At this point, we've all become familiar with generative AI models. Most users today engage with AI models through a conversational interface: they type prompts, questions, or instructions, and the model replies. People treat these systems like a "smart assistant," not by handing off control, but by querying, iterating, refining its output, and guiding it with feedback. In this interaction mode, the human remains in the loop. The AI system is a collaborative tool, not an independent actor. "Agentic" AI seeks to expand on those capabilities by enabling agentic systems to take action on behalf of users, rather than simply providing information and analysis.
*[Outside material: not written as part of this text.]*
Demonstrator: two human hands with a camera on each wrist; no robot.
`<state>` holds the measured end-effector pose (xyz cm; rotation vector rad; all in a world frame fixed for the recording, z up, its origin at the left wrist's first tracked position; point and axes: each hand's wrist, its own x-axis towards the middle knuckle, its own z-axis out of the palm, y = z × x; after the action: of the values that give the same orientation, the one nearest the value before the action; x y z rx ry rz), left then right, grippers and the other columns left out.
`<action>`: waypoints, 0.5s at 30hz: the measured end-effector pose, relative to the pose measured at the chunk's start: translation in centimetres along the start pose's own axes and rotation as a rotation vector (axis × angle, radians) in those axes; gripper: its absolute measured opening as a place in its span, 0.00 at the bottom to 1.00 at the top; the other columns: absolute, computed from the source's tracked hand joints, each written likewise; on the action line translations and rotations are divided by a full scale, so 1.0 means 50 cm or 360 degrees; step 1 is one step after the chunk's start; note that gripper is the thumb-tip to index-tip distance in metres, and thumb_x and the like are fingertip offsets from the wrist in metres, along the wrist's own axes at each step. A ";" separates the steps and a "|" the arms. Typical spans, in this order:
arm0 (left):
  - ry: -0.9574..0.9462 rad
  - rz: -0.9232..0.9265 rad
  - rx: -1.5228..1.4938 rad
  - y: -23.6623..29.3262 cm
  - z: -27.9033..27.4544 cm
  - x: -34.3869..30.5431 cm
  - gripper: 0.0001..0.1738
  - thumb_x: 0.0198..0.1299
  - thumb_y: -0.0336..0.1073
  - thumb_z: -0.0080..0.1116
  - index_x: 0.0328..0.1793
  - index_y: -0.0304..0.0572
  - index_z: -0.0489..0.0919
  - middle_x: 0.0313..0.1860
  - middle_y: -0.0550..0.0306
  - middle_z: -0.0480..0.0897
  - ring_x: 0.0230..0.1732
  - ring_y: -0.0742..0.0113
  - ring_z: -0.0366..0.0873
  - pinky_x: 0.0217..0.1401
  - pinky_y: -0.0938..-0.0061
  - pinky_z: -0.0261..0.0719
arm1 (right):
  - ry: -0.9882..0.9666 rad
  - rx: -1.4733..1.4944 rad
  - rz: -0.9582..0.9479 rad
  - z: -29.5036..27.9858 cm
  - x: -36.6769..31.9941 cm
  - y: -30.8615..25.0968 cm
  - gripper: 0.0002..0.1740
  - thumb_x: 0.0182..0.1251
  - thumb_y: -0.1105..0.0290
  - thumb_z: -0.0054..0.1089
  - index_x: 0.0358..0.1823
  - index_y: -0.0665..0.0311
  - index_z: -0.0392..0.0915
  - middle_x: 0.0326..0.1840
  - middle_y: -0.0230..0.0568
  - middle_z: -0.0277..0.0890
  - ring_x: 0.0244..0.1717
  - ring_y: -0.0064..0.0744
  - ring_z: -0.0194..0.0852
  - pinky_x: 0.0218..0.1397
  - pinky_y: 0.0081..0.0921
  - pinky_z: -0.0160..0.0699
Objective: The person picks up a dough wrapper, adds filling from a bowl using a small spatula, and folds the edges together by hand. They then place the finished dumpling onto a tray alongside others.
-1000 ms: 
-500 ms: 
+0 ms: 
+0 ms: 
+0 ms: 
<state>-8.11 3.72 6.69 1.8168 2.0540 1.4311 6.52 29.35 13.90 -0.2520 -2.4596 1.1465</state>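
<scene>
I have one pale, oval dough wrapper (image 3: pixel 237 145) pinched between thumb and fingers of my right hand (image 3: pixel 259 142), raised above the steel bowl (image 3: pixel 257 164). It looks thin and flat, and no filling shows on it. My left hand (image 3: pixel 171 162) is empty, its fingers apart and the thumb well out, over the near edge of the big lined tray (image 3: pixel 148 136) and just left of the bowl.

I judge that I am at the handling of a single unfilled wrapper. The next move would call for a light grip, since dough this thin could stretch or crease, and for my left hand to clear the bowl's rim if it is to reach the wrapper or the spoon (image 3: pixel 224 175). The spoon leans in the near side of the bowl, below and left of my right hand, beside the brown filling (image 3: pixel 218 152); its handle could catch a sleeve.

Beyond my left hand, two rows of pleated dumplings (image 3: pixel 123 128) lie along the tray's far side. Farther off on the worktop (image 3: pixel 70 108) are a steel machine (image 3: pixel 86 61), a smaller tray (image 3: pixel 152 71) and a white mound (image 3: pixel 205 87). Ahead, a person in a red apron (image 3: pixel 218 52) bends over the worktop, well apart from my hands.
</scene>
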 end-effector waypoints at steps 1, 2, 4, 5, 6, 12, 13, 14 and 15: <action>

Imagine planning for a weekend trip, including making reservations for flights and hotels. Instead of spending time comparing airlines, flight times, loyalty points, and prices, an AI agent handles the entire process for you. The agent knows your travel preferences, loyalty memberships, budget, and preferred payment methods. You tell the AI agent, "Book me a trip to Miami for next weekend, under $700, at that hotel I stayed at last time. And while you're at it, order that fancy carry-on bag I was looking at the other day so I have it for the trip." The AI agent books your flights, reserves the hotel, and orders the bag to arrive at your house tout de suite. What used to require hours of research and dozens of clicks is executed via one command.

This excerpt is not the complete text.